**What the task asks**. Copy out the data below. Leave nothing out and alter nothing.

**Data provided**.
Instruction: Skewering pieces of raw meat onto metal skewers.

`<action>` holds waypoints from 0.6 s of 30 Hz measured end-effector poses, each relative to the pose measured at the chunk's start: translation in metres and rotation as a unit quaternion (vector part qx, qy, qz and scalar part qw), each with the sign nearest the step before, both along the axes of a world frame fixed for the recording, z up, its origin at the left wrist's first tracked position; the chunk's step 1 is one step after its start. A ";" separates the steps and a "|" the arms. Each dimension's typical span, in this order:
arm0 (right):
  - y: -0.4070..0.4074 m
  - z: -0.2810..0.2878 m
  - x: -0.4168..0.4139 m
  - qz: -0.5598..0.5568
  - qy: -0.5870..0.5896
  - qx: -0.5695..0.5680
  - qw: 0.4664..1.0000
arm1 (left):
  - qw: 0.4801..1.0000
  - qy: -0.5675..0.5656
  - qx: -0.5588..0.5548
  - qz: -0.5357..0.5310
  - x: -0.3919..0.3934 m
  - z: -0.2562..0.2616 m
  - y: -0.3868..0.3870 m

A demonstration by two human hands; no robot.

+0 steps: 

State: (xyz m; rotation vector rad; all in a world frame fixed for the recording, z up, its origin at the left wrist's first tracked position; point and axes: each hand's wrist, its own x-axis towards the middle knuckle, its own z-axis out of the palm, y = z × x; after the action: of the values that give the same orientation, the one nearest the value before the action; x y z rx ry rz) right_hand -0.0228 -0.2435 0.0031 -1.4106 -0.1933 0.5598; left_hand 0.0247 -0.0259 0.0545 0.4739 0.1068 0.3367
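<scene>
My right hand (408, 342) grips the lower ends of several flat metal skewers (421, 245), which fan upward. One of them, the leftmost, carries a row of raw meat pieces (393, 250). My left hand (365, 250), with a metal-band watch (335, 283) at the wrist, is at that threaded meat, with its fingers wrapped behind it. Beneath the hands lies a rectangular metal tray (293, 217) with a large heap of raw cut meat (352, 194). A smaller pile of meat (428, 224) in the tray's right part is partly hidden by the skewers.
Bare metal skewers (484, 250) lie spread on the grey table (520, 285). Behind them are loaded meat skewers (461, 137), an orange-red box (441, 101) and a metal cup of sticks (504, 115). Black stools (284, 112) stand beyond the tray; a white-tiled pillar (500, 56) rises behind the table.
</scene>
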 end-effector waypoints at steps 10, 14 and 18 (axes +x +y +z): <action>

**Written response**.
Instruction: Skewering pieces of raw meat onto metal skewers.

`<action>` holds waypoints from 0.6 s of 30 Hz measured end-effector poses, each relative to the pose measured at the chunk's start: translation in metres and rotation as a unit quaternion (vector part qx, qy, qz and scalar part qw), each with the sign nearest the step before, both along the axes of a world frame fixed for the recording, z up, its origin at the left wrist's first tracked position; the chunk's step 1 is one step after its start. A ";" separates the steps and a "|" the arms. Each dimension's typical span, in this order:
arm0 (right):
  - y: -0.4070..0.4074 m
  - z: -0.2810..0.2878 m
  - x: -0.4168..0.4139 m
  - qz: -0.5598..0.5568
  - qy: -0.5870..0.5896
  - qx: -0.5695..0.5680
  - qw: 0.4664..1.0000
arm1 (left):
  - qw: 0.4801..1.0000
  - qy: -0.5675..0.5656
  - qx: -0.5588..0.5548
  - qz: -0.5357..0.5310
  - x: -0.3919..0.3934 m
  - z: -0.2562..0.2616 m
  - y: -0.3868..0.3870 m

A demonstration by two human hands; no robot.

+0 steps: 

State: (xyz m; rotation vector rad; all in a world frame fixed for the recording, z up, its origin at the left wrist's first tracked position; point and axes: each hand's wrist, its own x-axis towards the middle knuckle, its own z-axis out of the palm, y = z × x; after the action: of the values that give the same orientation, the one nearest the value before the action; x y z rx ry rz) right_hand -0.0228 -0.2435 0.0031 -1.4106 -0.1933 0.5598; left_hand 0.0247 -0.0259 0.0545 0.4739 0.1068 0.3367
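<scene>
My right hand (408, 342) grips the lower ends of several flat metal skewers (421, 245), which fan upward. One of them, the leftmost, carries a row of raw meat pieces (393, 250). My left hand (365, 250), with a metal-band watch (335, 283) at the wrist, is at that threaded meat, with its fingers wrapped behind it. Beneath the hands lies a rectangular metal tray (293, 217) with a large heap of raw cut meat (352, 194). A smaller pile of meat (428, 224) in the tray's right part is partly hidden by the skewers.
Bare metal skewers (484, 250) lie spread on the grey table (520, 285). Behind them are loaded meat skewers (461, 137), an orange-red box (441, 101) and a metal cup of sticks (504, 115). Black stools (284, 112) stand beyond the tray; a white-tiled pillar (500, 56) rises behind the table.
</scene>
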 end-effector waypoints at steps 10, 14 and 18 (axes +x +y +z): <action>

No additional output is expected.